The “most scary thing” for patients with pretreated multiple myeloma may be not knowing what their next treatment option is, or if their current therapy is going to work, according to Ishmael Applewhite, a registered nurse from the University of Rochester.
Before starting a new therapy such as Carvykti (ciltacabtageneautoleucel; cilta-cel), Applewhite said patients should feel confident asking their health care providers about what the treatment process will look like, and what the potential next lines of treatment may be.

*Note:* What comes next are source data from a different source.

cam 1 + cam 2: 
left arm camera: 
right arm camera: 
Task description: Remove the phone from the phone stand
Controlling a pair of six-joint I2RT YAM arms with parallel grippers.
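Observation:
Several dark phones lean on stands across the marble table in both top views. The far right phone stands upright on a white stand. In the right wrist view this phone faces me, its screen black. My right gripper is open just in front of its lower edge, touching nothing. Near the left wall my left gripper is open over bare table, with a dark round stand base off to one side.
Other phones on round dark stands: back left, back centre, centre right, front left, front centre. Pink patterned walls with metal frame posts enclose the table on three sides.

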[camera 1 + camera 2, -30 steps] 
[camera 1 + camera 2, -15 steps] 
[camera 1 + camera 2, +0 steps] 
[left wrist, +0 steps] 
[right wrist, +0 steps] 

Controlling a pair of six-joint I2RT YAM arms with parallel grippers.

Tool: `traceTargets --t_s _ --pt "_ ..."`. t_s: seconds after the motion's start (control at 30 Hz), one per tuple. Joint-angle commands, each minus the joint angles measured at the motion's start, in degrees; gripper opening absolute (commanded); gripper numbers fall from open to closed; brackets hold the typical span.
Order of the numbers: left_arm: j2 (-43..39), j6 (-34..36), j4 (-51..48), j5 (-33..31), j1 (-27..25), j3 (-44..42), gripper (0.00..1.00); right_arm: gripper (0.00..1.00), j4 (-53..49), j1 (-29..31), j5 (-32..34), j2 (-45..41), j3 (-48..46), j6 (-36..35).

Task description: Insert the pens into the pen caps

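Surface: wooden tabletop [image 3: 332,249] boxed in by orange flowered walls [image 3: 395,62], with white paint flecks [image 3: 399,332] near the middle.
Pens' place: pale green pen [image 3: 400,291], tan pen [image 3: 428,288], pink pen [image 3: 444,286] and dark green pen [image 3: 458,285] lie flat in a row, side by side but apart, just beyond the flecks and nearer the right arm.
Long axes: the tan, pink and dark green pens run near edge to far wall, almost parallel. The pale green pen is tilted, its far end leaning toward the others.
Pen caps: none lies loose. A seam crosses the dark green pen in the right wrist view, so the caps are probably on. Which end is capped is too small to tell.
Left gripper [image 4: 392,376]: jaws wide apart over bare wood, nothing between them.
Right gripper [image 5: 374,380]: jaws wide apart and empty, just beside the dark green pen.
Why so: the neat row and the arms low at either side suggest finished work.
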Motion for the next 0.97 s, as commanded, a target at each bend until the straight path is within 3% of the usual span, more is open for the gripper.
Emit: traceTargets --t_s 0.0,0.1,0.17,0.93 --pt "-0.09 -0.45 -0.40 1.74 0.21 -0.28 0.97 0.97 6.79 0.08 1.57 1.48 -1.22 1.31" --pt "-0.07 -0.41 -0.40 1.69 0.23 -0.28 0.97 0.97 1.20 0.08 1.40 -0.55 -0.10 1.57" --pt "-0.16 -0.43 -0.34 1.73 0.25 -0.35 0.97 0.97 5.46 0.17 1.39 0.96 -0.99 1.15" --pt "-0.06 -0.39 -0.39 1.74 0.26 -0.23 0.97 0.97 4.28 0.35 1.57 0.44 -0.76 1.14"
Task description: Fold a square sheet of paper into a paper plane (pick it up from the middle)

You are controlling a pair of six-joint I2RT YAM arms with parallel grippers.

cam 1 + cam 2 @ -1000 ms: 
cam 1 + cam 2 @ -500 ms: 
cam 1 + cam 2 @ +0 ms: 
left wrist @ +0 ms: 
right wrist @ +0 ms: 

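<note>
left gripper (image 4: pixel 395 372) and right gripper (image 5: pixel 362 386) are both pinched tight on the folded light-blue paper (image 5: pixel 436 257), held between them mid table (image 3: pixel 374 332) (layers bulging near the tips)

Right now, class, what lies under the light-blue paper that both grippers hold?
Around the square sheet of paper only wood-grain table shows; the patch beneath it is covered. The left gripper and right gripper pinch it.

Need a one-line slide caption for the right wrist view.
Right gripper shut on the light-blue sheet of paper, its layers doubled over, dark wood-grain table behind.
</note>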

READ MORE: Carvykti Provides Good Long-Term Quality of Life in Pretreated Myeloma
At the 49th Annual Oncology Nursing Society Annual Congress, Applewhite and colleagues presented the efficacy and side effects of Carvykti in the as-treated population in the CARTITUDE-4 trial that led to the drug’s April 8 approval. He sat down with CURE® ahead of the event to discuss what patients need to know about this new CAR-T cell therapy.
Transcript:
A patient who has had multiple therapies for myeloma may be their biggest advocate at that point. They may know the game inside and out. However, they always need to ask questions.
If they are at a point where they're thinking, ‘this is the last thing that I can do,’ [they should know] that's not always true. They don't need to make a rash decision. There are so many implications and decisions that need to be made. They're always in the driver's seat. And this is another option for them to take them on their trip.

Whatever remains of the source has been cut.